Sure, that makes sense. Thank you very much.
Thank you. Our next question is a follow-up from the line of Thomas Forte with D.A. Davidson. Please proceed with your question.
Great. So, two quick follow-up questions and then, everyone, please stay well. So, for my two follow-ups, I want to know if your new product roadmap is still too big innovations a year, if that's the pace.

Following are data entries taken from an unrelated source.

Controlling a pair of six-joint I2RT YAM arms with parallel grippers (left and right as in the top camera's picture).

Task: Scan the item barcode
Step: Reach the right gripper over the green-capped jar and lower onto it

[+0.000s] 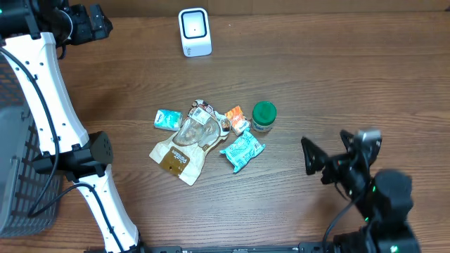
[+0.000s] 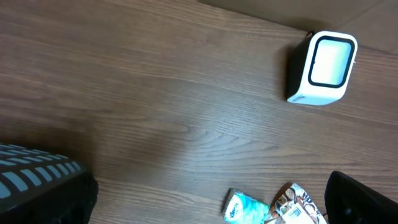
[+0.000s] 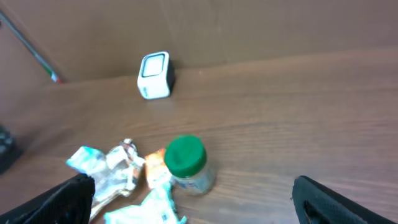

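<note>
Both sets of fingers are spread wide and neither holds anything. On the left wrist feed my left gripper (image 2: 205, 186) hangs over bare table (image 2: 124, 81), its two dark fingers just poking into the bottom corners. The scanner (image 2: 323, 68) stands well ahead of them, off toward the right-hand finger, with its pale window facing the camera. A teal packet (image 2: 244, 207) and the edge of a printed pouch (image 2: 298, 205) lie low in the view, closer to that same finger than to the other, touching neither. From overhead the right gripper (image 1: 328, 147) sits apart from the heap of items, fingertips pointing toward it. On its wrist feed the jar (image 3: 186, 163) stands upright with its green lid on, ahead of the fingers and roughly centred in the gap between them, clear of both. The crumpled packets (image 3: 118, 168) lie beside the jar, on the left finger's side, the nearest one touching or almost touching it; the blur stops me from saying which. The scanner is farther ahead again, also toward the left finger. Overhead, a blue-and-white packet (image 1: 242, 150) is the item nearest the right fingertips, and an orange packet (image 1: 237, 118) lies just beside the jar. I cannot make out a barcode on any item.
</note>
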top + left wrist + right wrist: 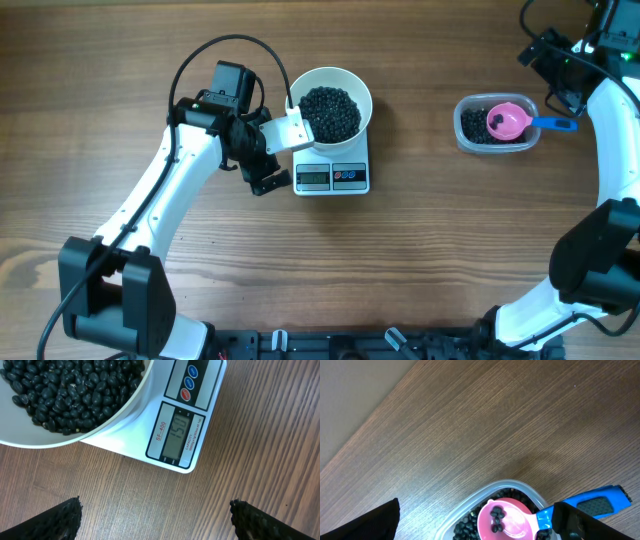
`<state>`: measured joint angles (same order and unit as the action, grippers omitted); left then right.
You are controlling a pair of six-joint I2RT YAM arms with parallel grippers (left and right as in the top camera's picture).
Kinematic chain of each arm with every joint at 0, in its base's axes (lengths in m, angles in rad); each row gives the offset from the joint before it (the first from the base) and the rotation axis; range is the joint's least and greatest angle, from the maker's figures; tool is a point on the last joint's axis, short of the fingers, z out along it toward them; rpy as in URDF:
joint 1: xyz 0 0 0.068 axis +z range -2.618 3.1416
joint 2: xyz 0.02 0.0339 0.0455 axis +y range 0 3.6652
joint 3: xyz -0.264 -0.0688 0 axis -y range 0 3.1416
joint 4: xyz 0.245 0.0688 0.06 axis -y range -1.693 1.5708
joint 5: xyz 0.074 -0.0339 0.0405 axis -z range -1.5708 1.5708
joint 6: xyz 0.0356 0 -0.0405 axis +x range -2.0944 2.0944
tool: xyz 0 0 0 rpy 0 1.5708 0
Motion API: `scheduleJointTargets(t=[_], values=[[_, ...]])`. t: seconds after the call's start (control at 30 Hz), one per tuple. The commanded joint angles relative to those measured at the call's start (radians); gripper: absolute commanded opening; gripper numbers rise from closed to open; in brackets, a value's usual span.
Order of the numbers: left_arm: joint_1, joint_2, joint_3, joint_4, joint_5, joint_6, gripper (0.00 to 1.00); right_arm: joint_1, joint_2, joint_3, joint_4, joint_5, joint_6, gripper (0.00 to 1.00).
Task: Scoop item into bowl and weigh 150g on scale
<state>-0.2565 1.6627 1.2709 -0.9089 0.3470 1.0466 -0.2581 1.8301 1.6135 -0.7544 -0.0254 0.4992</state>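
The scale (332,176) sits near the middle of the table (420,240). On it stands the white bowl (352,84), which covers most of its top and holds the black beans (330,112) in a dark heap. The overhead view shows the whole layout. The left gripper (279,156) is just left of the scale, and well to the scale's right a clear tub (466,128) holds more beans. A pink scoop (508,121) lies in that tub, its blue handle (553,124) sticking out on the side away from the scale. The right gripper (553,72) is farther from the scale than the tub, at the table's far right corner. The overhead view cannot show the reading, but the left wrist camera can: the display (178,435) shows 150, with three round buttons (188,383) above it (two blue, one red). That camera also shows the left gripper's two dark fingertips (62,519) spread wide, with only bare wood between them and nothing held. The right wrist camera looks down on the tub and shows a few beans lying in the scoop's cup, a detail too small to see from overhead. The right gripper's fingers (375,525) also stand fully apart and hold nothing, though one tip overlaps the handle in that view.
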Motion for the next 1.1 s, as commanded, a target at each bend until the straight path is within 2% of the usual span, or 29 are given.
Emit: scheduleJointTargets(t=[0.0,0.3,0.6,0.9,0.97,1.03,1.07], values=[[0.0,0.004,0.005,-0.001,0.023,0.016,1.0,0.003,0.012,0.014,0.003,-0.01,0.001,1.0],[0.0,0.004,0.005,0.0,0.023,0.016,1.0,0.03,-0.002,0.014,0.003,-0.01,0.001,1.0],[0.0,0.004,0.005,-0.001,0.023,0.016,1.0,0.233,-0.164,0.014,0.003,-0.01,0.001,1.0],[0.0,0.004,0.005,0.0,0.023,0.016,1.0,0.239,-0.195,0.014,-0.021,0.042,-0.039,1.0],[0.0,0.004,0.005,-0.001,0.023,0.016,1.0,0.239,-0.22,0.014,-0.013,0.042,-0.024,1.0],[0.0,0.004,0.005,-0.001,0.023,0.016,1.0,0.239,-0.275,0.014,0.1,0.055,0.024,1.0],[0.0,0.004,0.005,-0.001,0.023,0.016,1.0,0.239,-0.299,0.014,0.12,0.076,-0.001,1.0]])
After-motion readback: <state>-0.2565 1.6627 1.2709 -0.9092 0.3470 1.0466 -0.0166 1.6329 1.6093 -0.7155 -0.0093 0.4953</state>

And then second, on by appointment retail, you already have a pretty light labor model, but will that change your labor model at your showrooms?
So, on the innovation front, the cadence that we have been trying to set internally was a couple of small innovations per year and hopefully a bigger innovation every year or so that will take us into an either new – expand our total available market as we see it or expand into a demographic or customer base that's new to us. And so, we are still working on how the balance of this year shakes out.
We have teased for a long time that we expected to launch what we think of as one of our more important innovations later this year. And for us, that's kind of still on the bubble based on what's happening in the world.
And the good news is, as I said before, we're not too concerned about ultimately whether – the timing of that specifically because we had, in our own plans, no revenue associated with the new product launch for this year. It was more about being a soft launch and getting it out there and really becoming part of the sales mix for the balance of this year.
And I'll let Jack answer your second question.
The labor model question is an interesting question. I can't give you a lot of detail on other than to say, with that change from a showroom perspective and employ to a trade area, it makes us think a lot more I think creatively in terms of applying our associates to – and having full-time associates that can flex to do chats when traffic in showrooms is low or do other things to counterbalance what they've experienced within the foot traffic driven environment, allows us to think about things incredibly differently. So, we're still trying to understand how to maximize our employees as we go forward.
Great, thank you.
Thank you. Ladies and gentlemen, that concludes our question-and-answer session. I'll turn the floor back to Mr. Nelson for any final comments.
Thank you to all of our shareholders and especially to our incredibly capable and diverse Lovesac family of associates across the nation who continue to show grit and passion every day as we navigate through this time period. This is the driving force that continues to enable our organization to thrive even in these turbulent times.
At Lovesac, our essence of our five guiding principles is love matters. Love is in our name. It's painted over our doorways and we wear it on our T-shirts. Love does not discriminate. We invite everyone to join our extended #lovesac family on social media and on our website, and we thank you for your support and look forward to chatting with you next quarter.
Thank you. This concludes today's conference. You may disconnect your lines at this time. Thank you for your participation.